Sperimentazione è la parola chiave per avvicinarsi alla vostra musica, qual’è la traccia di Polverone più sperimentale?
Ci sono 2 pezzi in particolare, differenti dalla forma canzone canonica, in cui ci siamo divertiti a lasciarci andare utilizzando la musica uscita dalle varie jam-session piuttosto che plasmarla sotto un testo e sono Dinosauro e I Documentari Sullo Spazio.
Ci avete abituati a far uscire le vostre produzioni per Riotmaker Records, etichetta di cui sei fondatore, come è nata per questo ultimo disco la collaborazione con Bomba Dischi?
Abbiamo iniziato a scrivere questo disco senza porci alcun obiettivo e scadenza sapendo che alle spalle c’era Riotmaker pronta per pubblicarlo. Terminati i provini, per puro divertimento, abbiamo deciso di spedirlo in giro anche semplicemente per avere un parere: stai settimane chiuso in una stanza, tagli cuci, cerchi e campioni suoni nuovi, alla fine ti sembra di non avere più il polso della situazione. Per una serie di giri pazzi il demo è finito nelle mani di Bomba Dischi che ci ha chiesto di pubblicarlo. Per noi oltre che un onore è stato una sorta di passaggio di testimone perché le loro produzioni hanno le stesse attitudini della nostra etichetta.

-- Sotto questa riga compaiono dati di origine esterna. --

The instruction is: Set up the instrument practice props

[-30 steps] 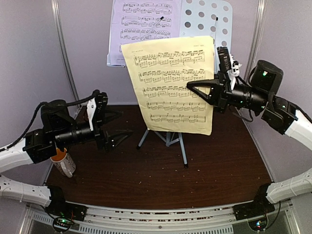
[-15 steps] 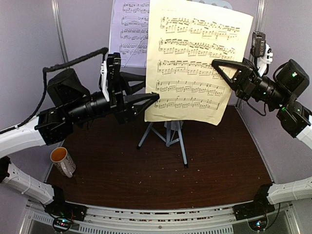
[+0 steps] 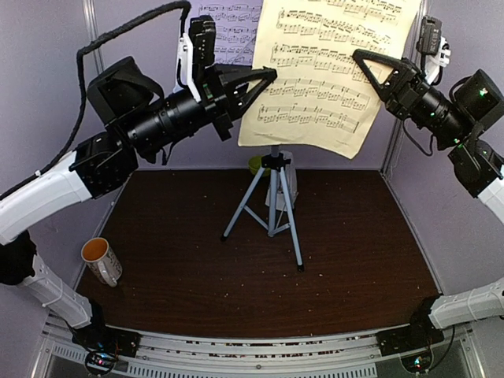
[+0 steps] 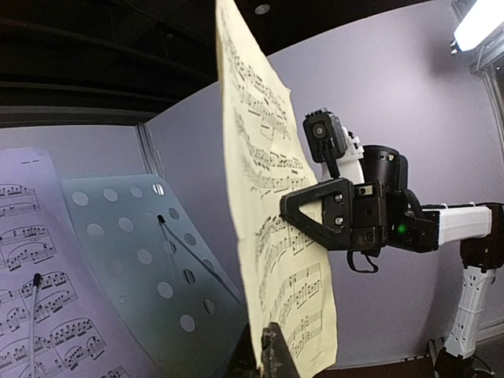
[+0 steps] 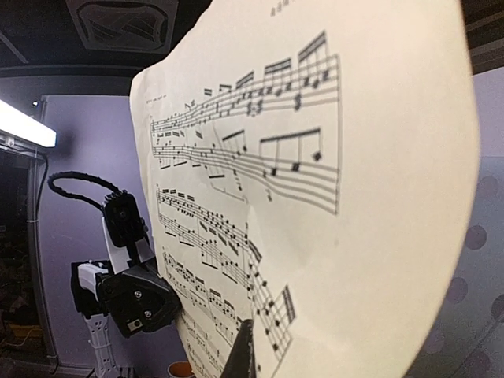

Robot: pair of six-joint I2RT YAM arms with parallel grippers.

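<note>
The yellow sheet-music page (image 3: 335, 71) hangs high in the air in front of the music stand, held at both sides. My left gripper (image 3: 266, 76) is shut on its left edge; in the left wrist view the page (image 4: 264, 197) runs edge-on between the fingers (image 4: 295, 358). My right gripper (image 3: 361, 57) is shut on the right part of the page (image 5: 370, 205). The lavender page (image 3: 236, 31) rests on the perforated stand plate (image 4: 142, 260). The silver tripod (image 3: 273, 206) stands mid-table. The metronome is not clearly visible.
A white mug with an orange inside (image 3: 101, 260) stands at the table's left front. A small green bowl (image 3: 253, 164) peeks out behind the tripod head. Purple walls close in the back and sides.
Both arms rose, carrying the yellow page up and off the stand's front. My left gripper came in from the left and closed on the page's left edge.
</note>
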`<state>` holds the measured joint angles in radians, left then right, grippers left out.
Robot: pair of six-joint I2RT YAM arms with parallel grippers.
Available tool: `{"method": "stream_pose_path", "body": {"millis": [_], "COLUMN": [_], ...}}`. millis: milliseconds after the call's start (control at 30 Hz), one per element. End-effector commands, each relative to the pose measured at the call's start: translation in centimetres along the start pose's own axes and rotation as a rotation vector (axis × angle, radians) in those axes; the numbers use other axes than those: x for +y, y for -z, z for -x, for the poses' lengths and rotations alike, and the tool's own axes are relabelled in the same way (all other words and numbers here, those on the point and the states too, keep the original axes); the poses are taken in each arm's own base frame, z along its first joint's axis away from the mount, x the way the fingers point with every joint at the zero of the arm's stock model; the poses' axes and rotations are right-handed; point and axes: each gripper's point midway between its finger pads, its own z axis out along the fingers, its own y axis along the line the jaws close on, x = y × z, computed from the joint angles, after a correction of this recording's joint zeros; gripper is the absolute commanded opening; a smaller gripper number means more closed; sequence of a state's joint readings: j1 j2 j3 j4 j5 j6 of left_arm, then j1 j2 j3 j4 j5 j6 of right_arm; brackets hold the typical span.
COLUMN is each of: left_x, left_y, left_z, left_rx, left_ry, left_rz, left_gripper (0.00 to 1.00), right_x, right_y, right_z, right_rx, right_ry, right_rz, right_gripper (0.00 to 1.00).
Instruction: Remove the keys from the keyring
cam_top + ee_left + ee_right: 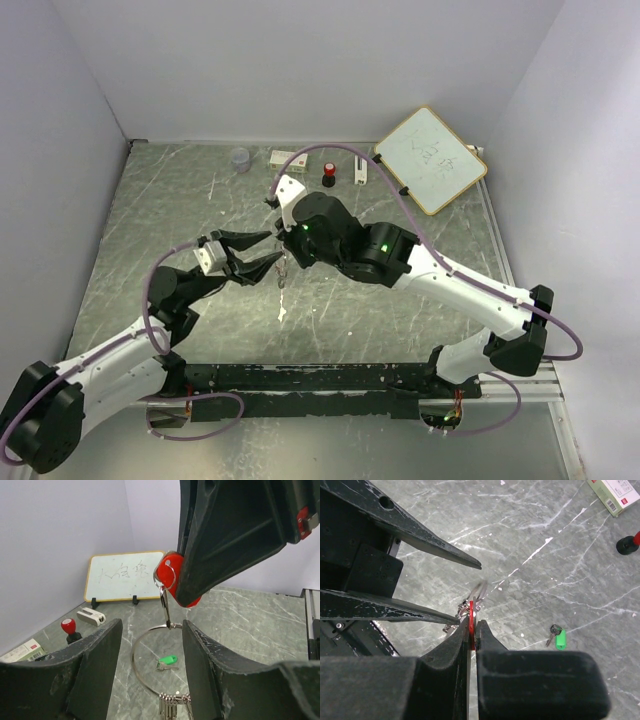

A novembre è iniziato il nuovo tour, come è cambiato in questi anni il vostro live?
Stiamo suonando il nostro disco più elettronico, quello con più synth, rispetto ai precedenti tour, dove c’erano più chitarre e la batteria, questo è basato su noi che premiamo grossi tasti e lanciamo suoni matti, e poi c’è parecchio rap. Naturalmente non mancheranno un po’ di classici ma riadattati e rivisitati, ci siamo evoluti in una dimensione più eletronica che vogliamo però risulti pratica e giocosa, non sembriamo in ufficio davanti ad un computer, è un elettronica molto rudimentale che ci permette di interagire maggiormente con il pubblico guardandolo negli occhi.
Questo approccio mi fa inevitabilmente pensare ai Beastie Boys..
Quando devi crearti un immaginario e un estetica nuovi vai anche a pescare tra le cose che ti hanno formato. Per noi sono un punto di riferimento, i padrini di tantissime cose, un’icona, siamo naturalmente orgogliosi di ricordarteli.
Con il più anglofono Poweri (2009) avete conquistato passaggi alla BBC e nelle playlist di mostri sacri come Erol Alkan, vi è dispiaciuto che un vostro singolo non fosse nella playlist di capodanno di Calcutta?
Sì, per la SIAE (ride). Scherzi a parte va bene così, non credo siamo adatti per il Capodanno, una volta ci avevano anche ingaggiati per un concerto ma alla fine abbiamo rifiutato. A Capodanno devi essere felice per forza mentre a noi piace giocare e sperimentare anche con le emozioni.